### Task to complete
For the word "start", copy every line of the material that includes it.

### Given information
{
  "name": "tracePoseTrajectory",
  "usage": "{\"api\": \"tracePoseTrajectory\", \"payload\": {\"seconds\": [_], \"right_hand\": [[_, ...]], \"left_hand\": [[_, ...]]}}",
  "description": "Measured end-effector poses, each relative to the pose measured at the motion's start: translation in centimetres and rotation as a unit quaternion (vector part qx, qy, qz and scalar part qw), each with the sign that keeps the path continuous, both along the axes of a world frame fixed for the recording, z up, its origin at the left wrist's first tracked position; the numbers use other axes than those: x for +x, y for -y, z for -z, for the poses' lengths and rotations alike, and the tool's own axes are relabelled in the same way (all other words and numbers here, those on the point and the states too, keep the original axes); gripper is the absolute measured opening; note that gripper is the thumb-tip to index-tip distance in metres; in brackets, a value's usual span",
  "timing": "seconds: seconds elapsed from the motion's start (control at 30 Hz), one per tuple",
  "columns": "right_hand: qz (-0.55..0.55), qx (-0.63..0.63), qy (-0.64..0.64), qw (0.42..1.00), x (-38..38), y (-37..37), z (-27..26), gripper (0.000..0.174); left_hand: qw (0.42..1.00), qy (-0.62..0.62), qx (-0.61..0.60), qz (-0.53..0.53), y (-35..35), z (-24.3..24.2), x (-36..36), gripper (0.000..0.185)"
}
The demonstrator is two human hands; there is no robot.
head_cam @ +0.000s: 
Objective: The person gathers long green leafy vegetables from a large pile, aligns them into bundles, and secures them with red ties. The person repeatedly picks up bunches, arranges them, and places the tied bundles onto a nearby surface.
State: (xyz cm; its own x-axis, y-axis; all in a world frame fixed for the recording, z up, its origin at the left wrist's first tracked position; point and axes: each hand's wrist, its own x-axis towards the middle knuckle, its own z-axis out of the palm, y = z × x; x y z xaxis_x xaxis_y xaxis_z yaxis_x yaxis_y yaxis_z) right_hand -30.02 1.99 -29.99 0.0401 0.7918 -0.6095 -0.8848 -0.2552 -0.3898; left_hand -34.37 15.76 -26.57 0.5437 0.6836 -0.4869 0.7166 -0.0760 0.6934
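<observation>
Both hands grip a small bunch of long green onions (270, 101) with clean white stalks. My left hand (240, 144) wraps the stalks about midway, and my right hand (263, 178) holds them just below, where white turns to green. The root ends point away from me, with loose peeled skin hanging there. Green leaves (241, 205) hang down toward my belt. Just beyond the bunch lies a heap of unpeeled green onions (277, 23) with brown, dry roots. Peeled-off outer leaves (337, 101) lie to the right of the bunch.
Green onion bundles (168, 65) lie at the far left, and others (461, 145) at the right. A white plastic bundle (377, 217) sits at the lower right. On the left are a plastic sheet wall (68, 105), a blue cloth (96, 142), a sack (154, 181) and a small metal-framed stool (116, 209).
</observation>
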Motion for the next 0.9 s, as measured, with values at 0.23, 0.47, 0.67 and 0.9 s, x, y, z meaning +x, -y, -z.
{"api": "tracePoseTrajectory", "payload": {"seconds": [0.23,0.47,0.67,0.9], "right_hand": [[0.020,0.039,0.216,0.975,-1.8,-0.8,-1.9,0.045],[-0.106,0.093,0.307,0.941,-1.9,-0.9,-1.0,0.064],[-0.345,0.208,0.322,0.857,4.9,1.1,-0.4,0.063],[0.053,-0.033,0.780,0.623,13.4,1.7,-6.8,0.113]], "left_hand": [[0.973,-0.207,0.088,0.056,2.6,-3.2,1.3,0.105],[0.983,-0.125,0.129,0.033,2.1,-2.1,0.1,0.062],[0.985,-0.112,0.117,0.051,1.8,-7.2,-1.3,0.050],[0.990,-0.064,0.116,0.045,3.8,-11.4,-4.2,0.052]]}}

### Solution to the problem
  "description": "Measured end-effector poses, each relative to the pose measured at the motion's start: translation in centimetres and rotation as a unit quaternion (vector part qx, qy, qz and scalar part qw), each with the sign that keeps the path continuous, both along the axes of a world frame fixed for the recording, z up, its origin at the left wrist's first tracked position; the numbers use other axes than those: x for +x, y for -y, z for -z, for the poses' lengths and rotations alike, and the tool's own axes are relabelled in the same way (all other words and numbers here, those on the point and the states too, keep the original axes); gripper is the absolute measured opening; note that gripper is the thumb-tip to index-tip distance in metres; in brackets, a value's usual span",
  "timing": "seconds: seconds elapsed from the motion's start (control at 30 Hz), one per tuple",

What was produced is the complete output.